We have used our approach to successfully fabricated VCSELs that have a 2 µm-diameter emitter. Our process provides good reproducibility over the entire wafer. In comparison, even with careful monitoring of the mesa oxidation depth, it is challenging to realise such reproducibility with an oxide aperture. Variations arise from local non-uniformity of the aluminium content in the oxidation layer – this influences the oxidation rate.

Our mesa-free, fully planar structure offers the possibility of fabricating dense arrays of VCSEL emitters, such as the array of 19 emitters shown in Figure 1 (in that array, VCSELs have 2 µm-diameter apertures and are arranged on a hexagonal lattice with a 5 µm pitch). One of the attributes of this array is that its footprint is smaller than that of the single mesa of an oxide aperture VCSEL emitter.


Figure 1. Optical microscopy image of a 19-emitter VCSEL array defined by a tunnel-junction lithographic aperture. A near-field image is presented in the inset

Measurements of this compact array reveal that it produces more than 25 mW of optical power at 25 °C, and has a power-conversion efficiency in excess of 30 percent at drive currents up to 30 mA. Near-field images show uniform current injection to all emitters within the array, thanks to the excellent conductivity of the n-doped top DBR and the tunnel junction. One consequence of such a small aperture size is that each emitter operates in single mode, resulting in a single spectral peak for the array.


Figure 2. A comparison of the fabrication process flow for a standard oxide aperture and a tunnel-junction lithographic aperture VCSEL array. For the same aperture size and number of emitters, the tunnel-junction lithographic aperture process allows an arrangement that is more compact.

Figure 3. Electro-optical characteristics in CW operation, for a 19-emitter VCSEL array defined by a tunnel-junction lithographic aperture

Coherent control

An additional advantage of our mesa-free structure is that it opens up the possibility to exchange light between neighbouring emitters. For this to happen, the emitters need to be close enough to each other to enable evanescent coupling. When this occurs, the phase of light that’s emitted is locked, creating a coherent array, with all emitters acting as a single laser.
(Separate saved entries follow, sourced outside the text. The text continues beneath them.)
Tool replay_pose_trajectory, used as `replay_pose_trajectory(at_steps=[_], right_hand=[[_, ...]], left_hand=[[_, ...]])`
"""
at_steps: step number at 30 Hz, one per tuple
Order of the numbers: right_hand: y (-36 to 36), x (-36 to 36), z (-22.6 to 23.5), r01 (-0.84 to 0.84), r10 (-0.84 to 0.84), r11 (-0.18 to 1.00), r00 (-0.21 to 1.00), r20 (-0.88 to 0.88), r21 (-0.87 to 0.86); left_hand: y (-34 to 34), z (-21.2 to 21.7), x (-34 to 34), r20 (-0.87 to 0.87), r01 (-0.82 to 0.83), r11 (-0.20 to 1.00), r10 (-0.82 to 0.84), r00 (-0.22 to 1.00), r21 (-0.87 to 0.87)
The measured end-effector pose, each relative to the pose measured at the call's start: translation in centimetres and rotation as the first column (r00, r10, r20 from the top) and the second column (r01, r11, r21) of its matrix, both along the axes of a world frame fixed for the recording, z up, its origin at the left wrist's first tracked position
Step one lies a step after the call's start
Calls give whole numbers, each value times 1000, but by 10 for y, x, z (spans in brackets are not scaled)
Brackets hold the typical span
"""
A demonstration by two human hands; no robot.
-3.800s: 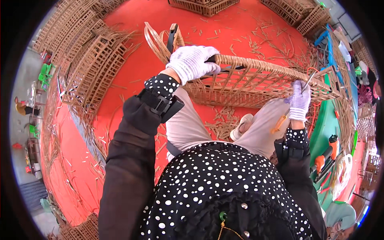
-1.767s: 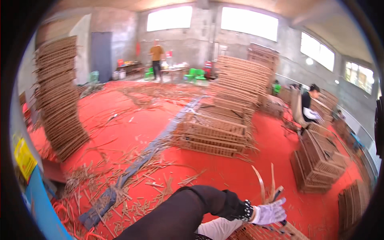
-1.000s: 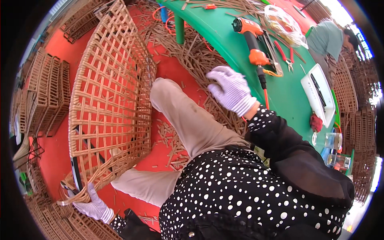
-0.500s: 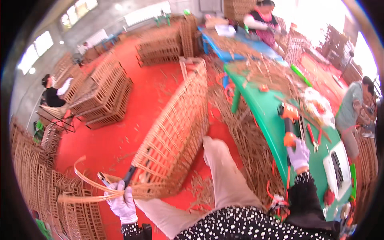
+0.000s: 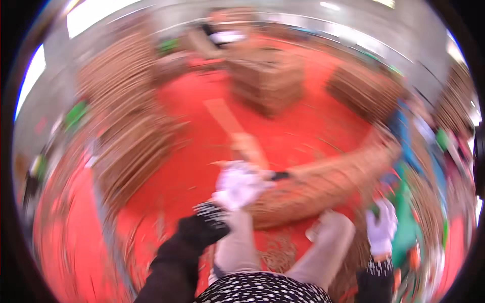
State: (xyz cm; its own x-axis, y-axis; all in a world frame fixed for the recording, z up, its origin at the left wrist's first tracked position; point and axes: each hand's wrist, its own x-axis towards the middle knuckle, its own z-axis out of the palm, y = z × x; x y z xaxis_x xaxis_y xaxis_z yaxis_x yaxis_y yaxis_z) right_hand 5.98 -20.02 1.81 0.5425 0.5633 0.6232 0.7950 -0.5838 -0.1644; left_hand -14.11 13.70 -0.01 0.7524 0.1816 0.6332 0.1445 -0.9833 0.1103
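Observation:
The whole view is smeared by motion. My gloved left hand (image 5: 237, 184) is closed at the near end of a long woven wicker basket (image 5: 318, 184), which lies on its side across my knees and slants up to the right. Pale flat strips (image 5: 247, 146) stick out past the fingers, and a short dark piece shows beside them. Down at the right, my gloved right hand (image 5: 382, 227) is raised with thumb and fingers apart and nothing visible in it. It is beside the edge of the green table (image 5: 404, 222).
Stacks of wicker baskets stand at the left (image 5: 134, 156), the far middle (image 5: 265, 78) and the far right. A person (image 5: 207, 40) is at the back. Loose wicker scraps (image 5: 275, 252) lie on the red floor around my feet.
My view has swung to the left. My left hand and the basket end now sit nearer the middle. My right hand has let go of the orange and black power tool.

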Motion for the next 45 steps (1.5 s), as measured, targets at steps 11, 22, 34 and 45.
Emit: replay_pose_trajectory(at_steps=[11,22,34,45], right_hand=[[204,-72,12,-823,822,568,566,-60,18],[206,-67,2,-804,788,579,507,-349,137],[203,-72,0,-791,795,559,426,-432,248],[199,-78,5,-762,750,634,564,-346,131]], left_hand=[[-24,-16,-17,325,203,956,-127,937,-211],[-42,2,-14,277,59,969,11,961,-241],[-37,-14,-14,289,154,913,-42,956,-377],[-48,5,-46,-70,-22,958,2,998,-287]])
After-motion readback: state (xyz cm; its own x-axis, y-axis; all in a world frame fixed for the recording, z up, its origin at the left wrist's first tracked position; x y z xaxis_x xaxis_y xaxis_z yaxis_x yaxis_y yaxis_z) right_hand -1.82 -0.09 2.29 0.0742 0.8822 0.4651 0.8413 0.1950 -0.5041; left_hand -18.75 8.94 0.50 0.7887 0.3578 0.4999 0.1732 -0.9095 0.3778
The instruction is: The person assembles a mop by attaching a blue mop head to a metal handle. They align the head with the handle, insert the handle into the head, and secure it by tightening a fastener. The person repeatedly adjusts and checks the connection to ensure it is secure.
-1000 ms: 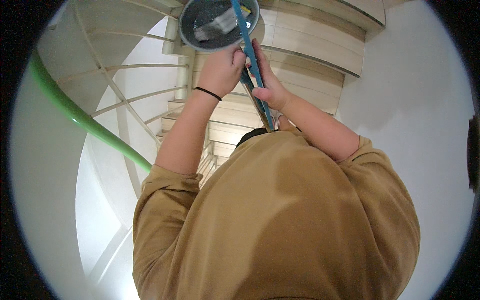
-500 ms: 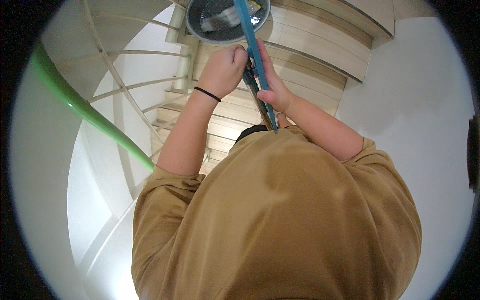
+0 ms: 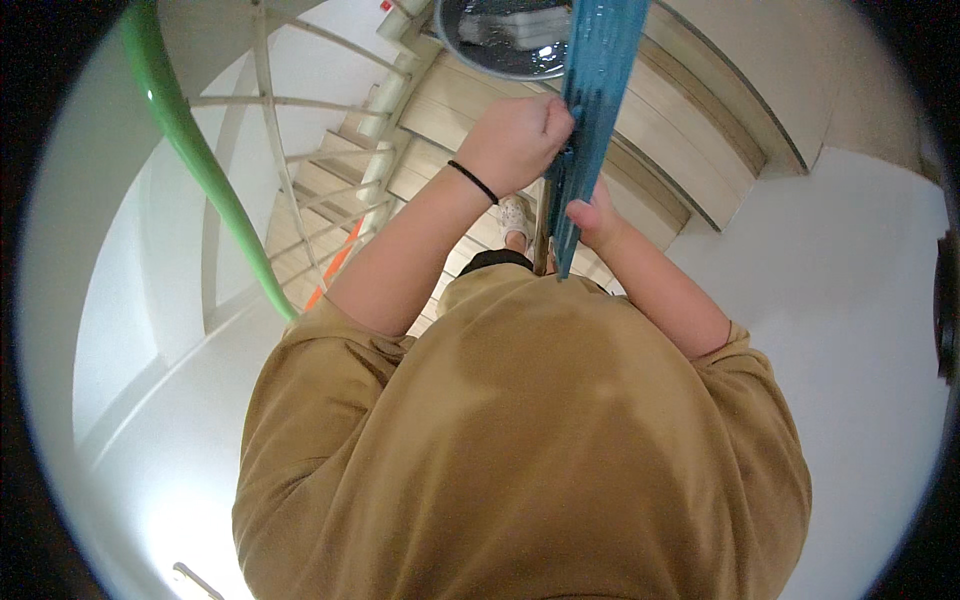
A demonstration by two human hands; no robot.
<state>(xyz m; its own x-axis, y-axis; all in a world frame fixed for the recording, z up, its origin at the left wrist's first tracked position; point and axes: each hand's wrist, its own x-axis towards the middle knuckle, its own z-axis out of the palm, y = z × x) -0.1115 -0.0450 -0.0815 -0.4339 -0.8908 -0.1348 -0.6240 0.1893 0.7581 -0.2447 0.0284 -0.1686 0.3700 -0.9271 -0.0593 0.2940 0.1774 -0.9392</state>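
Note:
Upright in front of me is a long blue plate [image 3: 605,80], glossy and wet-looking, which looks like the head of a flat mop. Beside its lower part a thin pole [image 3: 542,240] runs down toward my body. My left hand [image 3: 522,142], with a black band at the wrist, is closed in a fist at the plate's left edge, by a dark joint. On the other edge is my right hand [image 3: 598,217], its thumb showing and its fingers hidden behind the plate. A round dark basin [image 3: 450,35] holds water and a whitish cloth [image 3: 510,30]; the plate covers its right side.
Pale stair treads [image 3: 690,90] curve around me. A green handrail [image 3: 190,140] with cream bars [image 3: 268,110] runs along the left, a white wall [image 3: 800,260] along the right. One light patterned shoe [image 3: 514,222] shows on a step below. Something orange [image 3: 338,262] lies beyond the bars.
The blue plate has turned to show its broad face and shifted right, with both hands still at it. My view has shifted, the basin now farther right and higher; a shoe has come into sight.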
With our lithographic aperture technology, we can control both the emitter diameter and the spacing between emitters to an accuracy that is less than 100 nm, and is limited only by the lithography tool resolution. In comparison, in standard VCSEL arrays with oxide apertures, the presence of the mesa trenches prevents coherence, which holds the key to enhanced characteristics and high brightness.

One of the characteristics for coherent arrays is interference in the far field. We have observed this with our arrays formed from VCSELs with the tunnel-junction lithographic aperture (see Figure 4). By modifying the spacing between our emitters, we have adjusted their coupling strength. When we bring them closer together, this leads to more pronounced interference patterns. Using a 5 µm pitch between the emitters, which are 2 µm in diameter, we obtain a far-field pattern that is similar to that from a single-emitter. When we reduce this pitch to 3.3 µm or 2.5 µm phase-locking results, with the source operating as a coherent emitter array with distinct narrow far-field lobes. By controlling the optical phase shift between emitters, we alter the far-field pattern on demand. As one would expect, increasing the number of emitters increases the output power: operating at room temperature, we have realised more than 10 mW of optical power from a coherent array of 7 emitters; and in excess of 17 mW from a coherent array with 19 emitters.